Tenant à l’œil les miettes clairsemées, Carvalho n’en observait pas moins la salle et se faisait une idée du lieu et des gens. Il demanda au garçon :
– Bromure est là ?
– Il termine avec quelqu’un en bas. Je vais lui dire de monter, si vous voulez.
– Oui, merci.
Bromure arriva et trouva Carvalho qui trempait des bouts de pain dans la sauce des rognons, les contemplait, tout imprégnés de graisse brune, les offrait enfin à l’attente palpitante de sa langue.
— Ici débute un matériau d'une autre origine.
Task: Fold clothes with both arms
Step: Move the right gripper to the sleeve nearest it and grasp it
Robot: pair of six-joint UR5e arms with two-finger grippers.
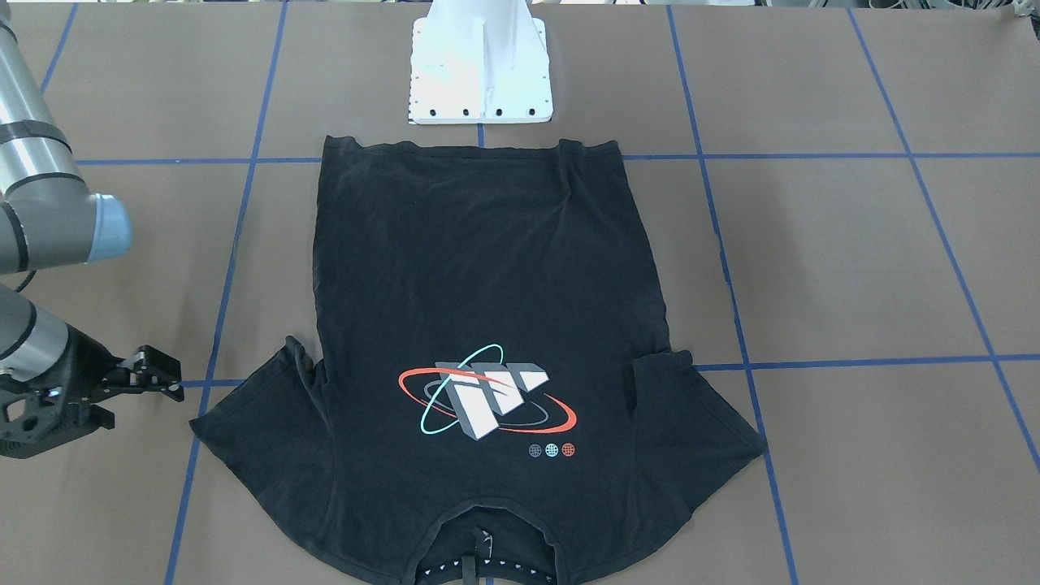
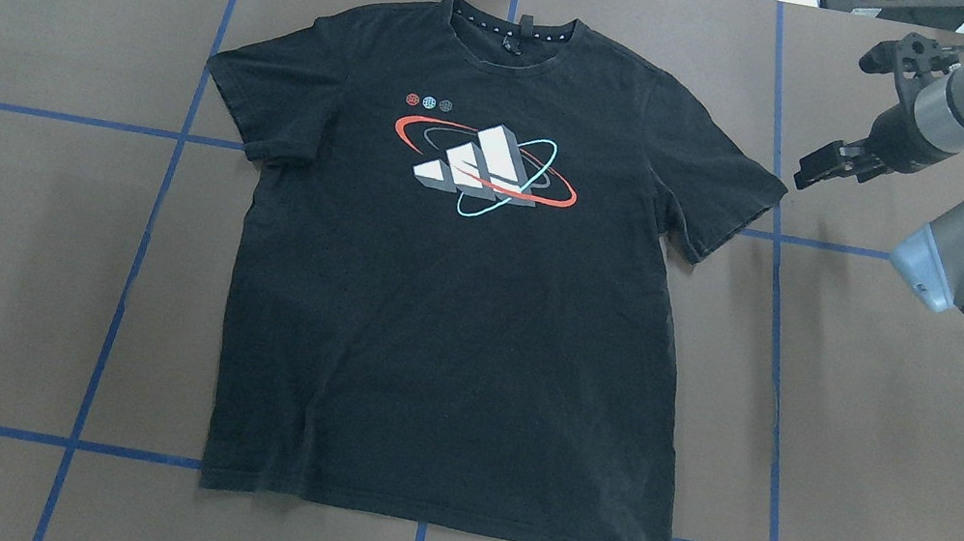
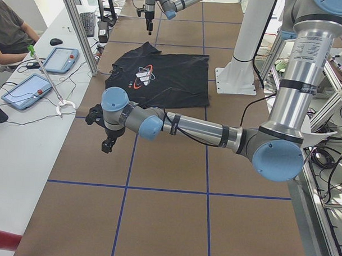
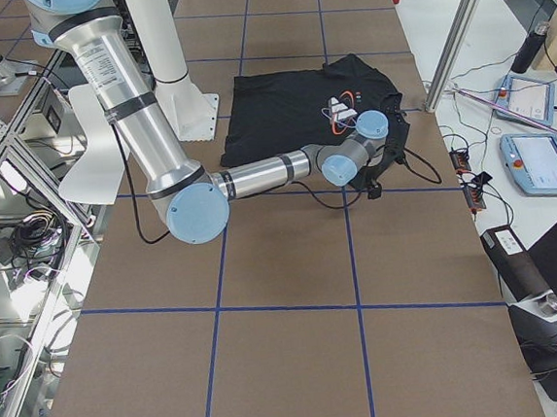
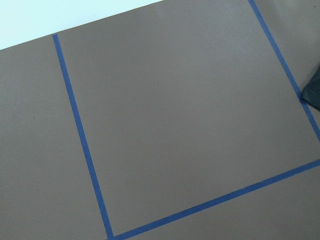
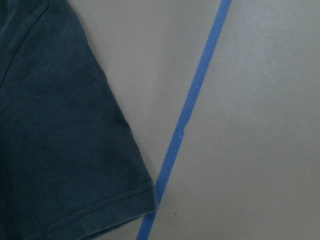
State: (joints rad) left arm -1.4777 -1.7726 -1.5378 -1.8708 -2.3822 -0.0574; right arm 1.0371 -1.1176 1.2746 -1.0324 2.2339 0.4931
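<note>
The black T-shirt [image 2: 453, 325] lies flat in the middle of the surface [image 2: 901, 458], picture side up. Its bottom hem is near the robot's white base [image 1: 481, 73] and its collar [image 2: 508, 25] points to the far edge. The right gripper [image 2: 823, 166] hangs just beside the sleeve [image 2: 720, 193] on the robot's right and does not touch it. Its two fingers look a little apart with nothing between them. I think a few things could go wrong. The sleeve edge is thin and flat, so the gripper may slide over it, or pinch only the top layer. It could also dig into the brown cover of the surface. The left gripper [image 3: 107, 141] is well away from the shirt, over bare surface near the left end. If the right side lifts alone, I think the shirt will drag and twist, and the fold will come out crooked. I see the left gripper only in the side view, so I cannot tell if it is open or closed. Neither wrist view shows any fingers. The left wrist view catches only a tiny dark corner of the shirt. The front view cuts off the collar, and I cannot judge how high the right gripper sits.
</note>
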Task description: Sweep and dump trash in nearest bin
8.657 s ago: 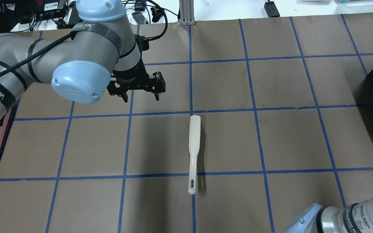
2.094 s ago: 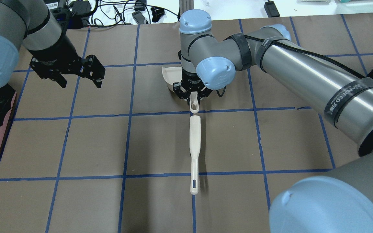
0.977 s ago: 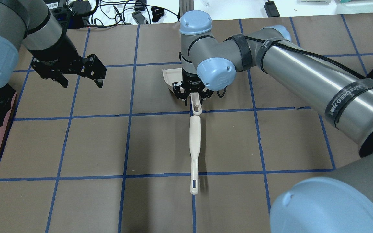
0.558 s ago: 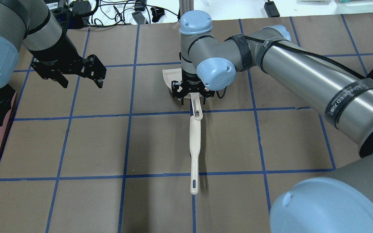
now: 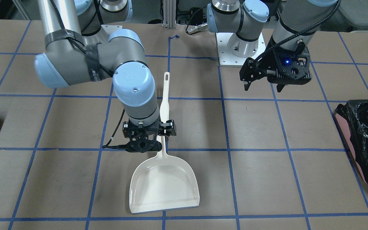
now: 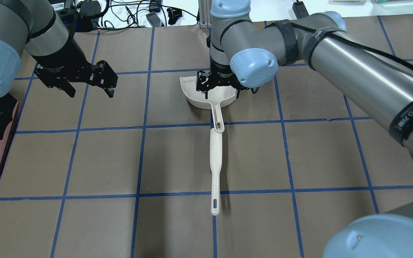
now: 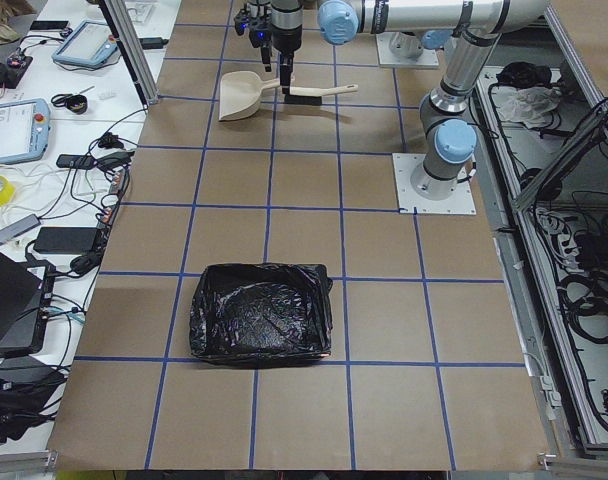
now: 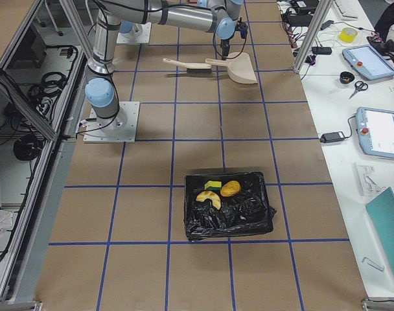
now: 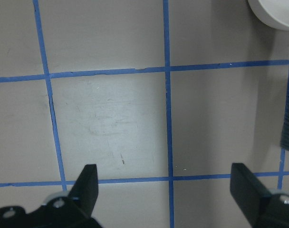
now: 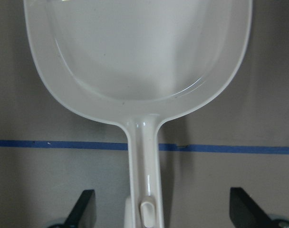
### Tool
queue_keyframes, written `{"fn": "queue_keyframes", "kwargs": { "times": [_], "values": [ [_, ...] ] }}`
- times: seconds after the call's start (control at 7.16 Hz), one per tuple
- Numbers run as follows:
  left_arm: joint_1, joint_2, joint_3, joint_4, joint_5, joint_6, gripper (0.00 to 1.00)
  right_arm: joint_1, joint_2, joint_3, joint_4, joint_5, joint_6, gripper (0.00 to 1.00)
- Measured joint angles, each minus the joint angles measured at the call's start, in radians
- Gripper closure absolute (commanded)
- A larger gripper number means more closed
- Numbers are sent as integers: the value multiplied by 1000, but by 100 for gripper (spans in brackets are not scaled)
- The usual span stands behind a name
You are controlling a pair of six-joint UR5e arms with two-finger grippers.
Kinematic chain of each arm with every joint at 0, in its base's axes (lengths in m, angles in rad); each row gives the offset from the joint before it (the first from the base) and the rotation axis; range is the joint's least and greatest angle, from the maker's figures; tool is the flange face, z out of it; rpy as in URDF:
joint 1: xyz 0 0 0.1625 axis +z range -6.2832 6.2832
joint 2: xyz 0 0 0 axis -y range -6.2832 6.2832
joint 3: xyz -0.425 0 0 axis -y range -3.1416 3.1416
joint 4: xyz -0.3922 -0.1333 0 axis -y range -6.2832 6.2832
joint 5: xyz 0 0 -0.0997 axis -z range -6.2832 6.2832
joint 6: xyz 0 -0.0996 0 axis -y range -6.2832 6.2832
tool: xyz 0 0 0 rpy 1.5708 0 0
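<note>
The trash, an orange lump (image 8: 230, 188), a yellow peel (image 8: 208, 197) and a green block (image 8: 214, 184), lies inside the black bin (image 8: 249, 217) in the exterior right view. A cream dustpan (image 5: 164, 185) lies flat and empty on the table. Its handle end touches the head of the cream brush (image 6: 215, 157). My right gripper (image 10: 166, 213) hovers open over the dustpan handle, which runs between its fingers untouched. My left gripper (image 6: 91, 92) hangs open and empty above bare table to the left.
A pink bin lined with a black bag (image 5: 363, 134) sits at the table's end on my left side. Blue tape divides the brown table (image 6: 317, 154) into squares. Cables and devices line the far edge (image 6: 127, 14).
My right gripper set the dustpan down, opened, then rose and shifted over the pan. The dustpan now lies free against the brush. The left arm stayed put for the last two seconds.
</note>
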Motion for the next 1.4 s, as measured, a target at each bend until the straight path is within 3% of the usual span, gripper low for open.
{"fn": "queue_keyframes", "kwargs": {
  "times": [0.28, 0.7, 1.4],
  "values": [
    [0, -2, 5, 1, -2, 0, 0, -119, -85, -8, 48, -43, -125, 0],
    [0, -14, 2, 19, 3, 0, 0, -193, -235, -15, 212, -124, -230, 0],
    [1, -17, 6, 35, 4, 2, 0, -227, -314, -7, 278, -78, -245, 0]
  ]
}}
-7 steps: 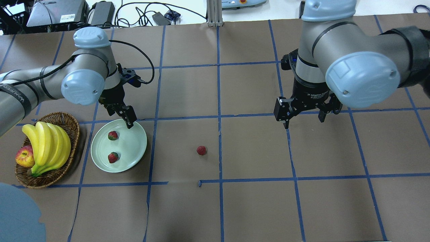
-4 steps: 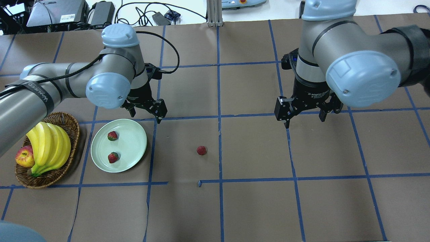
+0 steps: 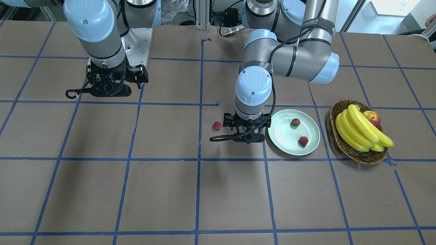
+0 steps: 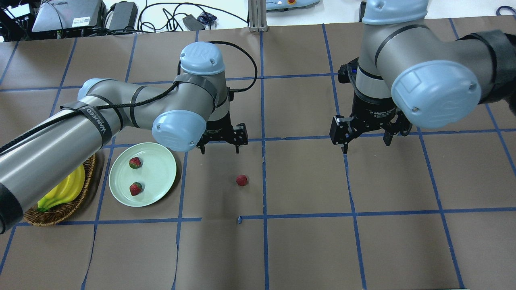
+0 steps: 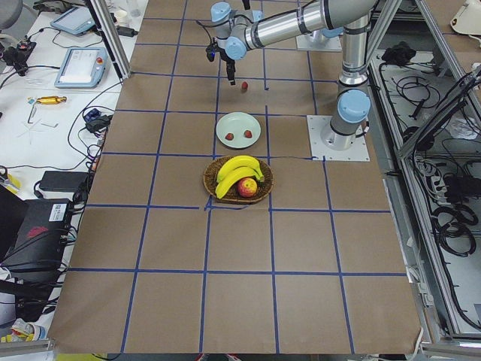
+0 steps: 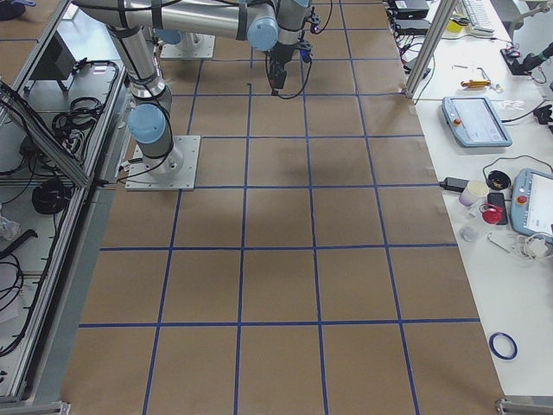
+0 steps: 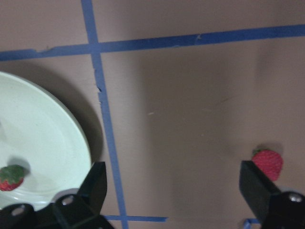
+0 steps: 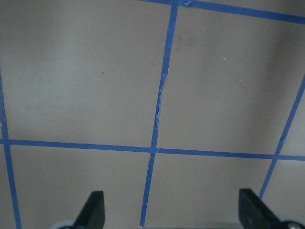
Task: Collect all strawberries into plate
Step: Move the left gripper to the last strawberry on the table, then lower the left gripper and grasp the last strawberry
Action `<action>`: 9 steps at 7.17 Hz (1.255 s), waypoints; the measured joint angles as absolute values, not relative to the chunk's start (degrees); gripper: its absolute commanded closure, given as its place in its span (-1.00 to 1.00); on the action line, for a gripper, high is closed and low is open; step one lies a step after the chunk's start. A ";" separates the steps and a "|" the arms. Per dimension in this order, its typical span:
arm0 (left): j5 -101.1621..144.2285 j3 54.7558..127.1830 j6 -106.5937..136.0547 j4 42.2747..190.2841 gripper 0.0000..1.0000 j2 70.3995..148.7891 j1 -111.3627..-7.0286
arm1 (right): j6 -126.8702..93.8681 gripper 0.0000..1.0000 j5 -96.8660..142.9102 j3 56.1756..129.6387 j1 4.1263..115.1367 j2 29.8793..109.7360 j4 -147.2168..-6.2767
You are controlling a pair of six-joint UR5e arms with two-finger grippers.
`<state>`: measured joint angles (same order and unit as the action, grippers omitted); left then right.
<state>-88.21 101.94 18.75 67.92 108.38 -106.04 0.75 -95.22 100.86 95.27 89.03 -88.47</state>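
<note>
Loose strawberry (image 4: 242, 180) lies near the spread left pincer (image 4: 219, 150).

One camera sat behind the robot, looking forward and down over the brown paper-covered bench (image 4: 306, 249); a second faced it from the opposite edge, steeply down. Two more looked from high and far off at the bench's left and right ends, along its length. Both wrist cameras pointed down, close to the surface. The left wrist and overhead views shared the round pale mint plate (image 7: 43, 138) and a small red strawberry (image 7: 268, 164).
</note>
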 measured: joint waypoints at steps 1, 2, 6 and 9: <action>-84.32 102.40 21.07 65.89 -0.95 109.10 -106.66 | 0.81 -1.00 -95.18 100.97 95.27 89.03 -88.57; -82.63 103.39 22.58 64.97 -0.95 109.74 -106.90 | 0.90 -1.00 -95.15 101.11 95.27 89.03 -88.75; -81.47 106.27 24.73 62.76 -0.95 113.31 -107.05 | 1.03 -1.00 -95.18 101.31 95.27 89.03 -88.84; -81.38 106.45 24.27 62.77 -0.56 115.82 -107.08 | 1.04 -1.00 -95.03 101.34 95.27 88.88 -88.69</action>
<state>-81.38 106.45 24.27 62.77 115.82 -107.08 1.04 -95.03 101.34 95.27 88.88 -88.69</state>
Un plat de rognons était d’abord un plaisir olfactif et tactile que l’arrivée du cireur ne parvint pas à troubler. Bromure s’agenouilla devant Carvalho, saisit un de ses pieds et le posa sur sa boîte.
– Tu es venu pour la bouffe ou pour le travail ?
– Les deux. On a trouvé un mort sur une plage. Il n’avait plus de visage. Les poissons l’avaient dévoré et il avait une phrase tatouée dans le dos : Né pour révolutionner l’enfer.
– Il y a des gens qui ne doutent de rien.
– Que veux-tu que j’y fasse ?
– Et dans sa voix amère, y avait la tristesse… d’un accordéon fatigué, non ?
– Qu’est-ce que tu me sors, là ?
Les yeux larmoyants du cireur s’enfoncèrent encore dans le réseau serré de rides crasseuses qui lui composait un visage, à partie égale avec des plaques de couperose violacée. Il riait, sans doute, ou du moins c’est ainsi que Carvalho interpréta la sorte de commotion sismique qui souleva le bloc de rides. – C’est une vieille chanson qui s’appelait Tatouage, chantée par Conchita Piquer.